A moment later, she was joined by the young man from the Mál; he had clearly been waiting for her outside. He thrust out his long fingers as if to shake hands, then thought better of it, and drew them quickly back into his pockets. He tried a brief bow instead.
“May I join you? Mikjáll, Mikjáll Hofgard. My name, that is.”
“Briefly; I am on my way to the Grove.”
Iðunn was already striding back the way she came. She wondered at the name, though. She had learned long ago that names had power, names had meaning.
“Mikjáll. That’s a Christian name?”
“True. It is the only thing I have left of someone I once loved. Not that it is any of your business. And from the Grove? To Hvergelmir?”
“Yes, not that it is any of your business.”
He looked frail and was struggling to keep pace. He’d not survive the gravity on Jötunheim—not that she had any intention of bringing him with her.
“Are you injured?” she asked, with as much care in her voice as she could feign.

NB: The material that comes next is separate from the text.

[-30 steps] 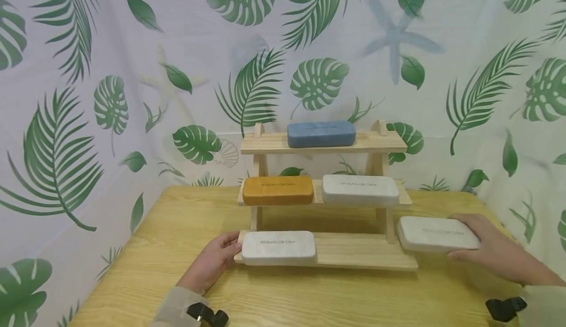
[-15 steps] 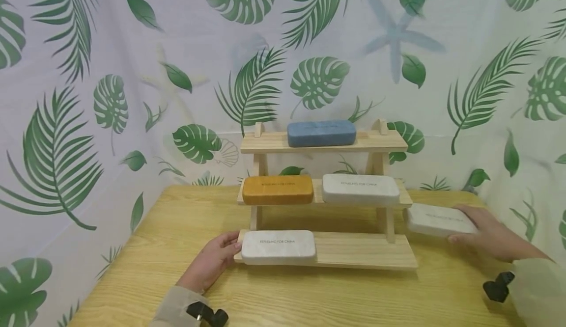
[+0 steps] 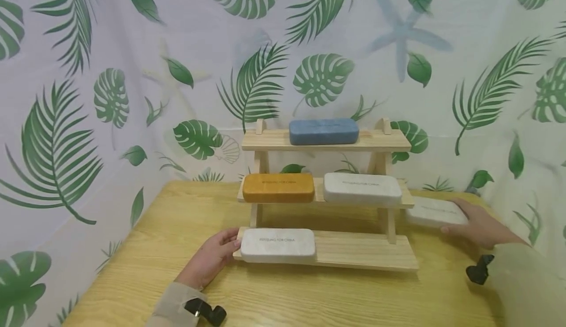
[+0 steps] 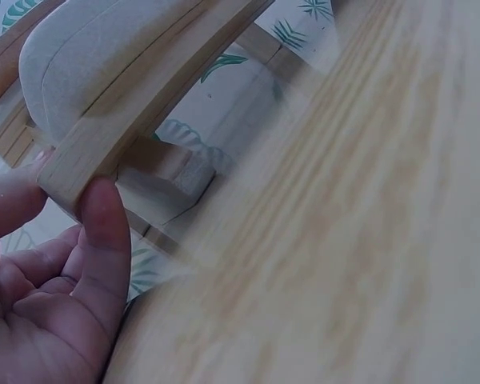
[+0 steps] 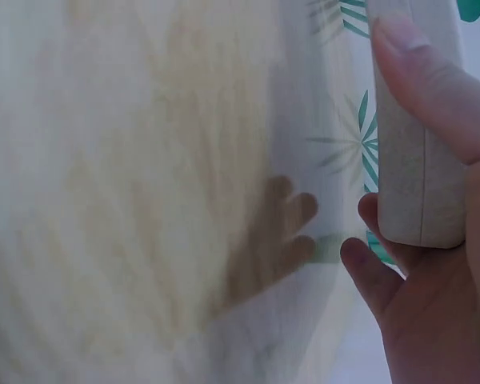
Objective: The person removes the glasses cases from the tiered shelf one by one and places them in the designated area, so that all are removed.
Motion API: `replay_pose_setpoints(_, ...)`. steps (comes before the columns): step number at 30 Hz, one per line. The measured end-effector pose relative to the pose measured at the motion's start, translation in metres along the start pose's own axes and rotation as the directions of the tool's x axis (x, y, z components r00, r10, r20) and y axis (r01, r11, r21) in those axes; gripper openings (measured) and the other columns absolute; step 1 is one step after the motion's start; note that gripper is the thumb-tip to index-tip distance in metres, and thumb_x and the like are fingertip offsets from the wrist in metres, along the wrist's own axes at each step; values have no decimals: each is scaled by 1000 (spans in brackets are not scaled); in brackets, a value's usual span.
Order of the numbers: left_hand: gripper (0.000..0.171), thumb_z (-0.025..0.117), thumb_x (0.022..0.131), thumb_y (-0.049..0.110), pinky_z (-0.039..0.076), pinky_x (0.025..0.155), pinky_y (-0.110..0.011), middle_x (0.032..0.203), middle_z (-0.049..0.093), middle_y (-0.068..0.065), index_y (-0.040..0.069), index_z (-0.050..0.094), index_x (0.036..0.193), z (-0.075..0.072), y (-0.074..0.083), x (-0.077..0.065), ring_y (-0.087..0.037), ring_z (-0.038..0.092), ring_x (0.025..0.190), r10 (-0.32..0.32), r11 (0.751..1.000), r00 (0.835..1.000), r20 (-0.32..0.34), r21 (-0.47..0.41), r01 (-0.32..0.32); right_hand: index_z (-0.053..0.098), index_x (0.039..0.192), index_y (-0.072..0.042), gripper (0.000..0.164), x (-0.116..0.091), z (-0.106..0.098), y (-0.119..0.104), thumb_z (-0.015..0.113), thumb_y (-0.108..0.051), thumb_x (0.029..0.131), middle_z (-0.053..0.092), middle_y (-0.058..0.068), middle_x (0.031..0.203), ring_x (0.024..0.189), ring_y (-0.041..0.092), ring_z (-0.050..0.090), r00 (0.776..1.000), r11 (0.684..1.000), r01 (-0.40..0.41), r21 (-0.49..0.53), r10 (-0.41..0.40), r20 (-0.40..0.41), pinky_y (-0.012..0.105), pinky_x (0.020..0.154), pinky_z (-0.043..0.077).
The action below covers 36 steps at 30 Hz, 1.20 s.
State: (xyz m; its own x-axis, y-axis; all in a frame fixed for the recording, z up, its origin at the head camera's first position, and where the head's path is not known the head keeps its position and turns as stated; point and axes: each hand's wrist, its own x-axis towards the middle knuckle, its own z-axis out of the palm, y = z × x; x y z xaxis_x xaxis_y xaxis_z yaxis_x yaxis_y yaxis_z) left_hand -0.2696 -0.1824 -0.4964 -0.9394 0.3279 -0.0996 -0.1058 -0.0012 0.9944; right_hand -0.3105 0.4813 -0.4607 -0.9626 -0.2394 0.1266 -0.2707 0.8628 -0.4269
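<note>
My left hand (image 3: 212,257) pinches the left end of the lowest board of a three-tier wooden display rack (image 3: 367,251). Its grip round the board end shows up close in the left wrist view. Just beside those fingers lies a white glasses case (image 3: 278,246) on that board. My right hand (image 3: 475,224) grips another white glasses case (image 3: 435,211) by its right end, behind and right of the rack. The rack's middle tier overlaps this case's left end in the head view. Thumb on one face, fingers behind: so the held case (image 5: 422,176) appears in the right wrist view.
On the middle tier sit an orange glasses case (image 3: 278,188) and a third white case (image 3: 362,189). A blue case (image 3: 324,131) rests on the top tier. The rack stands on a wood-grain table (image 3: 309,297), with a leaf-print cloth (image 3: 177,32) behind.
My right hand has carried the white glasses case back and slightly left, away from the rack's lower right side. My left hand keeps its hold on the board. The head view has shifted slightly.
</note>
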Motion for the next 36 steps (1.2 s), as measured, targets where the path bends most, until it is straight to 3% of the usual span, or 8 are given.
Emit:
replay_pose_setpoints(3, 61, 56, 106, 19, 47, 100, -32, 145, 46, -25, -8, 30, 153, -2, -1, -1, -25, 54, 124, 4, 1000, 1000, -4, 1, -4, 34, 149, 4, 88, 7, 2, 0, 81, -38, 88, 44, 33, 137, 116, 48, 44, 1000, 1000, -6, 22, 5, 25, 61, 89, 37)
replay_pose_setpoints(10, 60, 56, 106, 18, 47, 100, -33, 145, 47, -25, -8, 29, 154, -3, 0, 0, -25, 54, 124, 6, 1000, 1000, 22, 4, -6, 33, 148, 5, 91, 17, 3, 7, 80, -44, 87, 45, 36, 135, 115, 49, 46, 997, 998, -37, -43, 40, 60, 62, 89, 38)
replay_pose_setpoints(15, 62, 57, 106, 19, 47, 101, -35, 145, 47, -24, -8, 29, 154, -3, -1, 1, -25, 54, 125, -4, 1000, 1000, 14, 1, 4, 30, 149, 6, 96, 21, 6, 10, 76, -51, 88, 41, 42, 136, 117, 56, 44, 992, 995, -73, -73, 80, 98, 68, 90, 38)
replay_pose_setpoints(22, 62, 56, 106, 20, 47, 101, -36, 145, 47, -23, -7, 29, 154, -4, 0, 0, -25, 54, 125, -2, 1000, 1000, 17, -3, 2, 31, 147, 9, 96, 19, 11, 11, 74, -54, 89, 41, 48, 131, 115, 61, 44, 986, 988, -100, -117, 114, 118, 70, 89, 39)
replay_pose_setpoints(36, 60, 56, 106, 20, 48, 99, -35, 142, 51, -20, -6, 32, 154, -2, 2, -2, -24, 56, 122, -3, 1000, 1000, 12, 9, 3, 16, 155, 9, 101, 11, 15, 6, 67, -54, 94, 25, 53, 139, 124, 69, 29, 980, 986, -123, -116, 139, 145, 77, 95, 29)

“Not really. I was at Frederik’s Hospital last week. I fell from one of your beloved trees when I was a boy. There are still complications I’m told. But, I have enough energy for a walk. If one just keeps on walking, everything will be all right. We don’t have a choice anyway, since the waggoners went out. They hate your greenways for ruining their trade. I, on the other hand, I liked your theory very much. Why did you decide to announce it at Uppsala? To stir the hornets?”

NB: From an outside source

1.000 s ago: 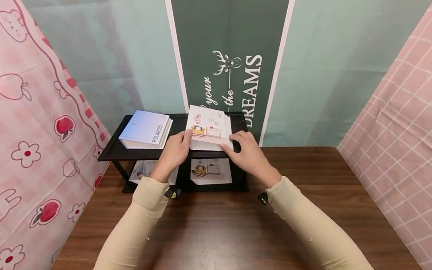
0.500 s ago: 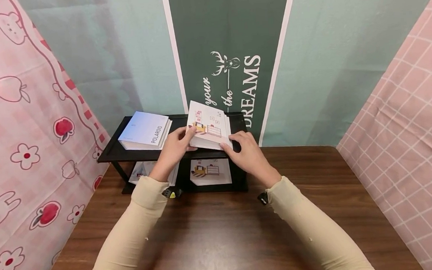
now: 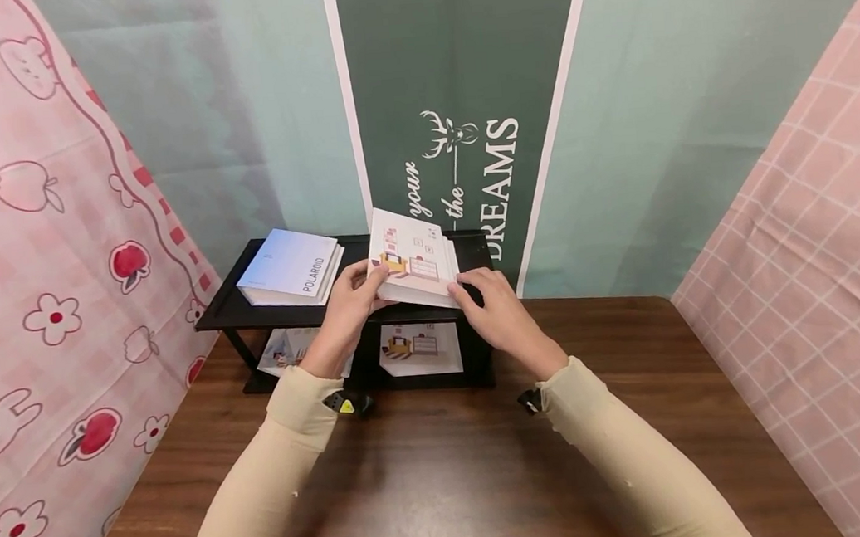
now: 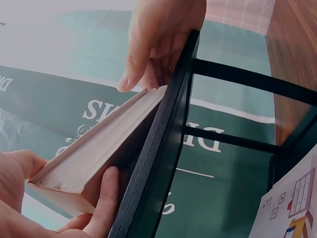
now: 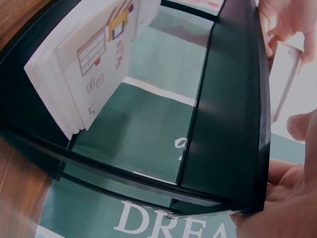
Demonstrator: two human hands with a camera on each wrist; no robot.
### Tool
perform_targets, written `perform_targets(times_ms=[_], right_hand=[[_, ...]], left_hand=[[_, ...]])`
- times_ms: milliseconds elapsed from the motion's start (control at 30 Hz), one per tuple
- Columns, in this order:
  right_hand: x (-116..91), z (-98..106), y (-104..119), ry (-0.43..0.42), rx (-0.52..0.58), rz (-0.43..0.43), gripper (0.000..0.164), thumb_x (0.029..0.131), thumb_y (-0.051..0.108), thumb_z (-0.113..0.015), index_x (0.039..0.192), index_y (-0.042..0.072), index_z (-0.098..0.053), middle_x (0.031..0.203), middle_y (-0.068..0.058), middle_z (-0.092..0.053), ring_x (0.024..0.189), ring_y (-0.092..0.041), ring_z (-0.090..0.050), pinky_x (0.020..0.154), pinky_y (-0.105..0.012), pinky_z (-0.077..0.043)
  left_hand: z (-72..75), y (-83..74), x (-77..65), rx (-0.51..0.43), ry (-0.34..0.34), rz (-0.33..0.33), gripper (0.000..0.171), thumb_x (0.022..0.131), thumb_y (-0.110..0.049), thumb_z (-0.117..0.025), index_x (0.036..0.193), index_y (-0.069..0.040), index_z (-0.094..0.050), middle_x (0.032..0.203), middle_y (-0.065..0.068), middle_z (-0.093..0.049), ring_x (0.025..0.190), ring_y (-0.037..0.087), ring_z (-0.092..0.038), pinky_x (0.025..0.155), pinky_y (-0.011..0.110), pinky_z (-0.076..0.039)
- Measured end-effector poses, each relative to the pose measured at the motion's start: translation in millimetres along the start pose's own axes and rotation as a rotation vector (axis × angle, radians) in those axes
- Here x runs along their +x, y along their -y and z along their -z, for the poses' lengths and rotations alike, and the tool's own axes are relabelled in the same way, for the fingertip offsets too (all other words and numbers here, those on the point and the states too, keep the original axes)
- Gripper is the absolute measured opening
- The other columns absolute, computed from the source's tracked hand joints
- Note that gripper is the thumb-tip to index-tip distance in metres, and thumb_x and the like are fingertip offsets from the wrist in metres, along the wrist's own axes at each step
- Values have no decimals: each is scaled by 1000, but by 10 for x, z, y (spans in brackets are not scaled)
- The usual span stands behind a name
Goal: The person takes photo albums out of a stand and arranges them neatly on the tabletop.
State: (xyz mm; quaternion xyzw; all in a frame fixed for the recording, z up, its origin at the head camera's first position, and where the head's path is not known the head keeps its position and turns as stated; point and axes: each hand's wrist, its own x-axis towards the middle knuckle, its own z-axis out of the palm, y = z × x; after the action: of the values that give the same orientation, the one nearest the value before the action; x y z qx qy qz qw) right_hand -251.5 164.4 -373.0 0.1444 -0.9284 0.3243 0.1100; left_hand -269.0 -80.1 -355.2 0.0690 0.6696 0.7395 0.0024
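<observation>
- Brown wood-grain table (image 3: 430, 485): it bears the whole rack.
- Black two-tier rack (image 3: 477, 253): its upper shelf carries your work.
- Thick white album with a yellow shop drawing (image 3: 417, 257): above the upper shelf's right half, tilted; its right side seems to rest near the right edge.
- Thick blue-and-white "POLAROID" album (image 3: 287, 266): by the upper shelf's left edge, crowding your left hand.
- White illustrated album (image 3: 421, 352): on the lower shelf's right half, under the front edge.
- Your left hand (image 3: 350, 307) grips the tilted album's near left corner, fingers beneath, probably bearing its raised side.
- Your right hand (image 3: 504, 313), fingers loosely bent, likely steadies the opposite corner; I cannot tell if it touches.
</observation>
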Motion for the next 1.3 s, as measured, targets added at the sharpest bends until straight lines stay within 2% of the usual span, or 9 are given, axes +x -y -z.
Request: perform_targets(times_ms=[200,300,600,800,967,1167,1300], right_hand=[[-11,47,-11,-19,58,-22,54,110,42,-62,149,3,-62,151,-16,-59,143,-35,-51,120,-58,-40],[-27,60,0,-14,95,-46,56,109,43,-63,150,4,-61,150,-16,-59,141,-34,-53,118,-57,-43],[-101,81,26,-40,215,-92,62,105,46,-70,150,4,-60,127,-15,-68,112,-31,-66,98,-49,-57],[-158,136,38,-44,299,-115,60,103,43,-73,148,4,-62,122,-17,-70,108,-30,-66,96,-46,-56],[-200,181,36,-75,345,-105,56,103,36,-76,146,3,-64,121,-17,-71,106,-29,-65,94,-43,-55],[-232,227,27,-99,367,-101,52,102,31,-78,144,3,-66,115,-17,-72,98,-27,-64,84,-32,-54],[-254,250,11,-107,378,-95,50,101,28,-78,142,1,-67,112,-18,-73,96,-26,-64,82,-26,-52]], left_hand=[[27,-7,-58,-31,-25,-6,56,112,-19,-58,158,6,-38,145,28,-55,108,22,-66,89,28,-61],[36,-10,-105,-60,-38,-5,55,113,-17,-57,159,4,-38,145,27,-55,108,20,-65,87,25,-61],[-7,18,-249,-147,-56,-34,51,113,-14,-56,159,1,-39,141,25,-56,104,12,-67,87,24,-60],[-67,37,-337,-190,-44,-33,52,113,-11,-55,160,0,-34,146,27,-54,108,15,-67,89,25,-60],[-101,55,-379,-173,-18,-62,53,113,-12,-55,160,-3,-32,144,28,-55,110,18,-68,91,26,-60],[-131,65,-381,-129,15,-87,52,113,-14,-56,159,-4,-33,145,26,-55,116,24,-66,92,27,-60],[-146,71,-376,-86,30,-96,51,113,-14,-56,158,-3,-33,145,25,-54,117,26,-64,90,26,-60]])
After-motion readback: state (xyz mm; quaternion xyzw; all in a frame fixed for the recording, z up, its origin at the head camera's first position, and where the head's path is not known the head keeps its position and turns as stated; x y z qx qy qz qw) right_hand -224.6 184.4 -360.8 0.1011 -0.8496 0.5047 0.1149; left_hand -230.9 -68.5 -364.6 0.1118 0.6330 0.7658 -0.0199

“I was asked to come,” she said.
The young man was almost running to keep up, ducking between the halo of the street lamps and the pitch of the gaps in between, his enquiries coming in breathless bursts. “Yes, but you could have said no. You chose to uproot the establishment, rip up their very own care-tree, and what’s more, you pulled it straight out of home soil, sacred soil even!”
“Perhaps it was fate.”
“All beings who are subject to destiny have some degree of power over their own path, though, no? The Verðandi shape destiny more actively and more potently than most, I’m told. You get your hands dirty, in a manner of speaking?”

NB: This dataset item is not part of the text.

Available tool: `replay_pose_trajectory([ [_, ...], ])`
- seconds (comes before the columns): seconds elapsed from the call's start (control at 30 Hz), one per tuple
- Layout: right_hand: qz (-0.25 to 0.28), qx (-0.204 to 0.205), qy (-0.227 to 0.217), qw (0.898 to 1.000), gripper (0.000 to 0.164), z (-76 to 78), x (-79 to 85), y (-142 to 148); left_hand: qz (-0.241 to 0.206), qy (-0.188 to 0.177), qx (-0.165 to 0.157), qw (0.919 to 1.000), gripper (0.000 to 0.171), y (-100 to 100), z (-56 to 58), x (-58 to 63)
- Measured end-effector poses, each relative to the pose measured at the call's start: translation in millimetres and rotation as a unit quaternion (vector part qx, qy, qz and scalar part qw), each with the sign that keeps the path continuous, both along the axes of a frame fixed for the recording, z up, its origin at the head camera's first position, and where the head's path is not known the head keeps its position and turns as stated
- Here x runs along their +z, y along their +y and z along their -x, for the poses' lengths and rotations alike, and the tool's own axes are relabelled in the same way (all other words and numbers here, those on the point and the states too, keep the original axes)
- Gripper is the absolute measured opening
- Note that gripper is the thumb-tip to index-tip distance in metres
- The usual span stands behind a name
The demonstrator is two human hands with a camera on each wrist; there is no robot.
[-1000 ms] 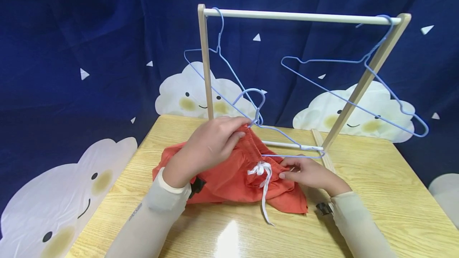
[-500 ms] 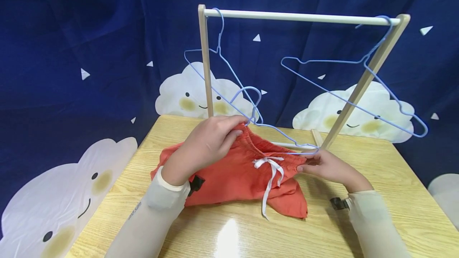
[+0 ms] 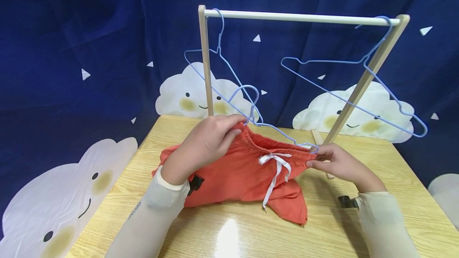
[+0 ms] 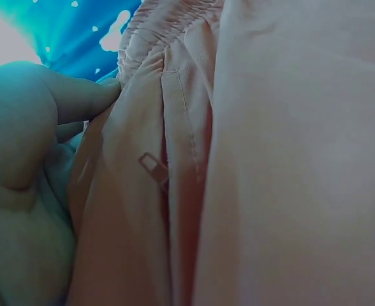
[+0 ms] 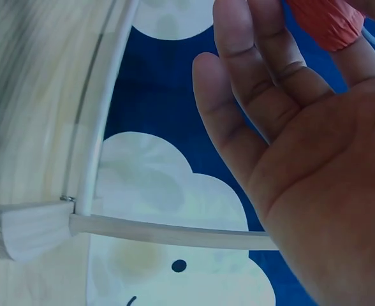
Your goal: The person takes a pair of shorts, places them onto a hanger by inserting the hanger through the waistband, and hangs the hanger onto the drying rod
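Red shorts [image 3: 229, 178] with a gathered waistband and a white drawstring tied in a bow [image 3: 274, 158] lie bunched over the table. My left hand [image 3: 209, 138] pinches the waistband's left end between thumb and fingers. At its right end, my right hand [image 3: 338, 164] pinches the waistband beside the tip of a blue wire hanger [image 3: 274, 126]. This hanger sits partly inside the waist opening, its hook standing above the left fingertips. A zipper pull [image 4: 153, 167] shows on the shorts in the left wrist view. In the right wrist view, a corner of red fabric [image 5: 331, 25] is between thumb and forefinger.
Behind the shorts stands a wooden rack with a white top rail [image 3: 301, 18]. Blue hangers hang at its left end [image 3: 220, 35] and right end [image 3: 380, 41]. The rack's right post [image 3: 365, 79] rises behind my right hand. A navy cloud-print curtain [image 3: 107, 19] backs the wooden table [image 3: 387, 194].
My right hand has moved right and slightly up, drawing the waistband out over the hanger's right end. The hanger has shifted slightly left; my left hand has barely moved.
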State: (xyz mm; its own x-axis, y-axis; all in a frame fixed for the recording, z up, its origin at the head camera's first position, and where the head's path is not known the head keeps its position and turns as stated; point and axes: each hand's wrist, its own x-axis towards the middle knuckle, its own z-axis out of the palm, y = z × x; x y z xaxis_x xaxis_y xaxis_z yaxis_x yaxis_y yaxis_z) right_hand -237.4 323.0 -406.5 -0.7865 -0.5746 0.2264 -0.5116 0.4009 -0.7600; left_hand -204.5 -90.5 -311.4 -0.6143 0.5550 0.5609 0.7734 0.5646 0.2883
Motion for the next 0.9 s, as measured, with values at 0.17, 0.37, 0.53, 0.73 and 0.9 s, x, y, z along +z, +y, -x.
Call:
replay_pose_trajectory([
  [0.17,-0.012,-0.017,0.014,1.0,0.016,-2.9,6.5,4,-0.007,0.0,-0.004,1.0,0.028,0,0.2,-0.4],
  [0.37,-0.024,-0.041,0.029,0.998,0.019,-4.7,14.3,10,-0.011,-0.003,-0.006,0.9999,0.028,-1,0.4,-0.9],
  [0.53,-0.032,-0.053,0.066,0.996,0.022,-4.5,17.7,14,-0.011,-0.01,-0.014,0.9998,0.027,0,0.6,-1.2],
  [0.73,-0.018,-0.067,0.081,0.994,0.024,-7.0,20.0,14,-0.007,-0.013,-0.021,0.9997,0.026,1,0.3,-0.8],
  [0.9,-0.004,-0.076,0.079,0.994,0.021,-9.0,22.0,11,-0.009,-0.006,-0.025,0.9996,0.025,2,-1.0,-0.3],
])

“I don’t need a lesson in the intricacies of fate,” she said. “I was being sarcastic.”
“It’s not a lesson. It is a fear. All life is an interconnected web, where the slightest thrumming of one strand can cause the whole web to tremble.”
“That’s good. Write that down. Let the world tremble with fear!”
Iðunn hoped outright mockery might shake him loose, but he seemed irritatingly immune to ridicule.
“So, you agree? That what is written can be rewritten? Life is about authorship, yes? We are but spindles and flyers on the Great Wheel of the universe. To change the yarn, you must risk everything.”
Iðunn paused and glared at the young scholar.
“Hofgard, is it? It’s been a long day. I haven’t got the time or the energy for riddles in the dark. Tell me, just what are you trying to change?”
“Let me come with you,” he said, “travel the greenways to Hvergelmir.”
“Why in Thor’s name would I do that?”
“The Tree,” said Hofgard. “Let’s call it a leap of faith. I think I can prove your theory. I think I can find the Gods.”